The Euro 96 and Euro 2000 finals were decided in that manner, with goals from Germany’s Oliver Bierhoff against the Czech Republic, and France’s David Trezeguet against Italy.

There were three golden goals scored in the 2002 World Cup, while Uefa introduced the ‘silver goal’ to decide a competitive match for the 2002-03 season, where the team leading after the first half of extra time would win.

In August of 2003, Ajaz qualified for the group stages of the Champions League by virtue of a silver goal against Austrian club GAK.

The following July, the Euro 2004 semi-final between Greece and the Czech Republic was decided on a silver goal after Traianos Dellas scored for Greece at the end of the first period of extra time.

That was the last time the golden or silver goals were ever used though, as they were removed from the laws of the game after Euro 2004.

It was widely perceived as a failed experiment because it hadn’t brought about more open and attacking play as originally intended.

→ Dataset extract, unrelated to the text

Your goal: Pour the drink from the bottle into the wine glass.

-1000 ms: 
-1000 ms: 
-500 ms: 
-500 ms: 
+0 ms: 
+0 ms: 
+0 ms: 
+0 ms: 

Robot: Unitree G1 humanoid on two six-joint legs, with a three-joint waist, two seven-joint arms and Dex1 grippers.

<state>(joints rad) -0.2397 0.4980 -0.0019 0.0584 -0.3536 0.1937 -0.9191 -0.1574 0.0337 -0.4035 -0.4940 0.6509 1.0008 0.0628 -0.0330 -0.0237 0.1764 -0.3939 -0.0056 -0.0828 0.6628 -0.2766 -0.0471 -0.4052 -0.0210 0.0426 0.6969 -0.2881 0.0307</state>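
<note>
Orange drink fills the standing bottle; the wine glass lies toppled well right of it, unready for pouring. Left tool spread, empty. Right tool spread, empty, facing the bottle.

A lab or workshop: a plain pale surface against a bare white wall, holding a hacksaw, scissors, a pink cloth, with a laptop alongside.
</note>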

It had also led to more cautious and cagey football because the teams were desperate not to lose at that stage of the match.

The rule also sparked some furiously angry reactions; the Czechs argued that Bierhoff’s goal in 1996 was offside.

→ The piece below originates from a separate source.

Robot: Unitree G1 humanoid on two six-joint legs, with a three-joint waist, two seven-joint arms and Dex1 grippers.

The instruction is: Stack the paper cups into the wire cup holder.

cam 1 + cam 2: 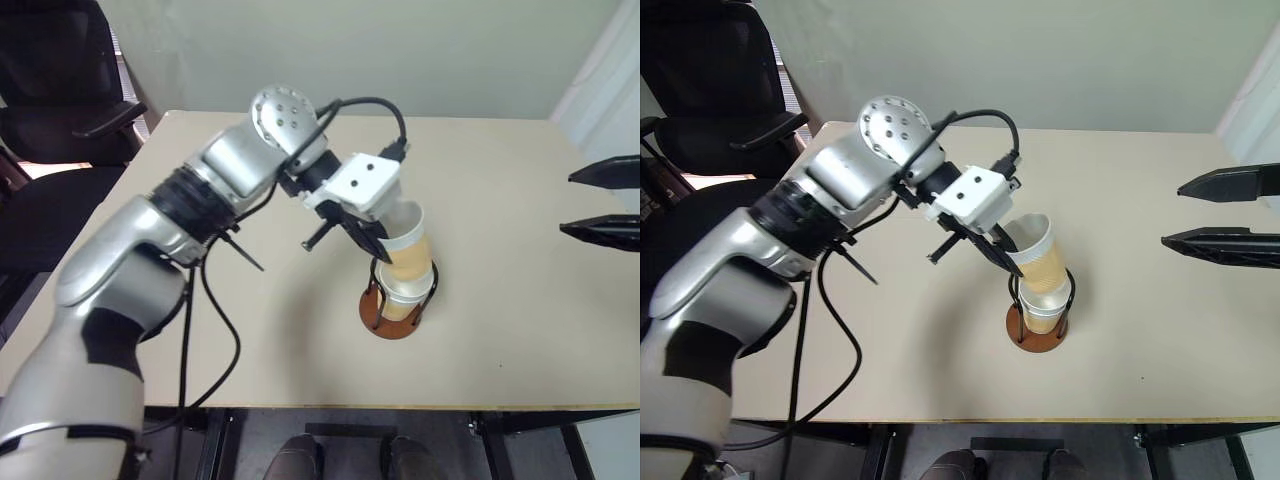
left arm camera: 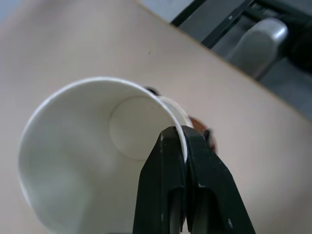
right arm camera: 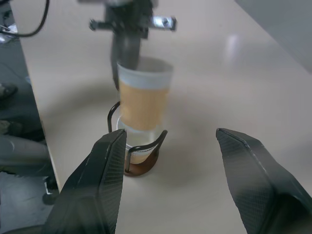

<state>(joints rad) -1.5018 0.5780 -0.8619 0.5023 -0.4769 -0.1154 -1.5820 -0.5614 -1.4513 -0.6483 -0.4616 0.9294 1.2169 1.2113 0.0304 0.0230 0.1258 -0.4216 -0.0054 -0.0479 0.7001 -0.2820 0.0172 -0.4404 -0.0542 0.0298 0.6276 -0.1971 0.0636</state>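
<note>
a: lowering a paper cup (image 1: 405, 243) into the wire cup holder (image 1: 392, 322), it looks like. the left gripper (image 1: 372, 242) is clamped on that cup's rim, one finger inside the wall and one outside, as the left wrist view shows plainly.

b: where does the cup stand against the holder?

a: its foot is nested in the mouth of a lower cup (image 1: 408, 296) already seated between the black wire loops, on the reddish-brown base (image 1: 385, 327). the held cup leans, rim tipped toward the gripper. holder sits mid-table (image 1: 500, 180), toward the near edge.

b: so not seated yet.

a: my judgement, no. the tan wall stands well proud of the cup beneath.

b: how to finish it well?

a: bring the cup upright before pressing. pushed while tilted, it could wedge against the lower rim or a wire loop and tip the holder. then ease straight down along the holder's axis and let go only once it sits square. the pinch is on one side of the rim, so the thin paper may buckle if forced.

b: right gripper?

a: right gripper (image 1: 605, 200) hangs off to the side, well apart from the holder, fingers spread, nothing between them.
</note>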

The golden goal rule is still utilised in NCAA soccer championship tournaments in the US, but could it work in the GAA?

The concept will be introduced for the first time during the upcoming Connacht FBD League.

With the start times of all games at the Air Dome at Bekan having been brought forward to comply with new Covid restrictions to ensure they are finished by 8pm, the winner will be decided by a ‘golden score’ if the teams finish level at the end of normal time.

The concept may work well in football, but it’s hard to see it ever being applied in hurling, when a point could be scored just seconds after extra-time begins.

On the other hand, that could be counter-balanced by a tweak based on the ‘silver goal’ principle — whichever team is ahead at half time in the second period of extra time would win the game.

It would still be a hard sell, but it may be a more acceptable way to decide a big championship game than a penalty shoot-out.

Either way, there’s never an easy way to lose a big championship game.